Materials and Methods:
An IRB-approved retrospective review of 517 patients with renal mass removed by robotic-assisted partial nephrectomy (RAPN) between February 2008 and December 2020, excluding masses > 4 cm identified 17 AMLs to case match by size on preoperative imaging (within 1 cm of AML size) and modality (CT to CT, MRI to MRI). Patient data were collected: age, sex, body mass index (BMI), Mayo Adhesive Probability (MAP) Score, and RENAL nephrotomy score. Circularity index was calculated as 4 x pi x (tumor area ÷ tumor perimeter2) using PACS measurement tool to outline mass on contiguous axial images (maximum mass perimeter in mm, area in mm2 and volume in mm3). Numeric variables summarized with sample median and range. Categorical variables were summarized with frequency and percentage. Area under the receiver operating characteristic curve (AUROCC) was used to evaluate ability of circularity index to distinguish between mass types. Wilcoxon rank sum test for comparison of circularity index between pathology types. Statistical analysis performed with R version 4.0.3 (R Foundation for Statistical Computing, Vienna Austria).

Results:
68 RAPN cases: papillary RCC (pRCC) (N=17), clear cell RCC (ccRCC) (N=17), & oncocytoma (N=17) case matched to AML. Median mass diameter: 2.0 cm AML, 2.6 cm ccRCC, 2.2 cm pRCC, & 2.2 cm oncocytoma. Median circularity index: AML = 0.833 (range: 0.660-0.947); ccRCC = 0.869 (range: 0.708-0.942), pRCC = 0.888 (range: 0.725-0.957), oncocytoma = 0.848 (range: 0.681-0.948).
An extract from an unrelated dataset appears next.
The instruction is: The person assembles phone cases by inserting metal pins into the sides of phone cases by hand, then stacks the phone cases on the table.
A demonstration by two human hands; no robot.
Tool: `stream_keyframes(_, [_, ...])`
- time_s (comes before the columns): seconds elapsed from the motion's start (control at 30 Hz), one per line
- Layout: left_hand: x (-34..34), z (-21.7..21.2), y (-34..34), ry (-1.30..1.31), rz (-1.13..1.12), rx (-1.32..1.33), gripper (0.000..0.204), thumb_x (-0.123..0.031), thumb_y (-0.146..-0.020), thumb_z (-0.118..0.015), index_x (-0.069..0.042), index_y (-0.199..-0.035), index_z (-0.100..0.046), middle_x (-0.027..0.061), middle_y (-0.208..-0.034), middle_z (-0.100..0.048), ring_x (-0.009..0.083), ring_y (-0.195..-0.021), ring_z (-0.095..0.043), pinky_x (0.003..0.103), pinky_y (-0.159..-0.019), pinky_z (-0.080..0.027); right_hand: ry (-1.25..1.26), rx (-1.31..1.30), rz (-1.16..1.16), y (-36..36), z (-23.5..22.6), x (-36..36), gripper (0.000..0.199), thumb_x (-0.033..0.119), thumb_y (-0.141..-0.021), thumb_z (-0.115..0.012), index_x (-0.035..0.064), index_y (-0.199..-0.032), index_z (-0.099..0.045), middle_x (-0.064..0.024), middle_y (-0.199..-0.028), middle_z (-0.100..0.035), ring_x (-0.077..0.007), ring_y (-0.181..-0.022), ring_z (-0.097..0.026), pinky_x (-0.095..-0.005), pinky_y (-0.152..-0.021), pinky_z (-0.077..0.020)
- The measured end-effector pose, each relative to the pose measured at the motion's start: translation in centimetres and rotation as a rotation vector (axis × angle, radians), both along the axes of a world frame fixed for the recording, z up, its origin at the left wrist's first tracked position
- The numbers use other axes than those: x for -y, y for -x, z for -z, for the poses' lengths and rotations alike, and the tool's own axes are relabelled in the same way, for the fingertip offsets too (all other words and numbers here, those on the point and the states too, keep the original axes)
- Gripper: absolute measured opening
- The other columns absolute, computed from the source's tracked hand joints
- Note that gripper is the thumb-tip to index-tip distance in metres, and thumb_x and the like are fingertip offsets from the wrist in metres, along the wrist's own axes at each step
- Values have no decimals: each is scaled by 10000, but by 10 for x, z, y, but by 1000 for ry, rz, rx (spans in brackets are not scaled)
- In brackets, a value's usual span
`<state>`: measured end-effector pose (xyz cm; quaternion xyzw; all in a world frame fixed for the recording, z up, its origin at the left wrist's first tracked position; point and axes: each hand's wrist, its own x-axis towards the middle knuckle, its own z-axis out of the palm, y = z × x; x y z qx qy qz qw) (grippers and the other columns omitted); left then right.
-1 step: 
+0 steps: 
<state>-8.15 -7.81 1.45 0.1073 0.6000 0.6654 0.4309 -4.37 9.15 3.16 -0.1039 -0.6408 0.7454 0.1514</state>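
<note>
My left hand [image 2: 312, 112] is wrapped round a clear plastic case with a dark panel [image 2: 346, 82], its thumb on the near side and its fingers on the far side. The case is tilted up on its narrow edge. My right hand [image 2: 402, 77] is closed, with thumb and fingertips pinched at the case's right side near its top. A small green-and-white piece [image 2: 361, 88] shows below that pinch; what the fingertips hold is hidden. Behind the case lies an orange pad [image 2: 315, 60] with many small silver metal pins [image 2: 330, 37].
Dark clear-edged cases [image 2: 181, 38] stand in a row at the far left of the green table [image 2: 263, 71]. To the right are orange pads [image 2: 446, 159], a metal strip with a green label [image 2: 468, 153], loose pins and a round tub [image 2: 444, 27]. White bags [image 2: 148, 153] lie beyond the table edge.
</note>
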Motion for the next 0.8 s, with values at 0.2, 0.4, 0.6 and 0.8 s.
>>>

Circularity index AUROCC 0.678 for AML vs RCC (95% CI 0.519-0.834, p=0.04), but not oncocytoma from AML (AUROCC 0.519, range 0.322-0.716, p=0.85), oncocytoma from RCC (AUROCC 0.609, range 0.422-0.780, p=0.21), or between ccRCC & pRCC (AUROCC 0.574, range 0.384-0.768, p=0.46).

Conclusion:
The circularity index has potential to discriminate between AML and RCC and can be calculated with tools existing in a PACS system without specific imaging equipment, scan protocol, or additional software. No significant differences were found for circularity index to discriminate oncocytoma from either AML or RCC or between ccRCC and pRCC. This quantitative measure of mass shape differences between AML and RCC may help to distinguish these solid renal masses on preoperative imaging in combination with other features or when other clear distinguishing features are lacking.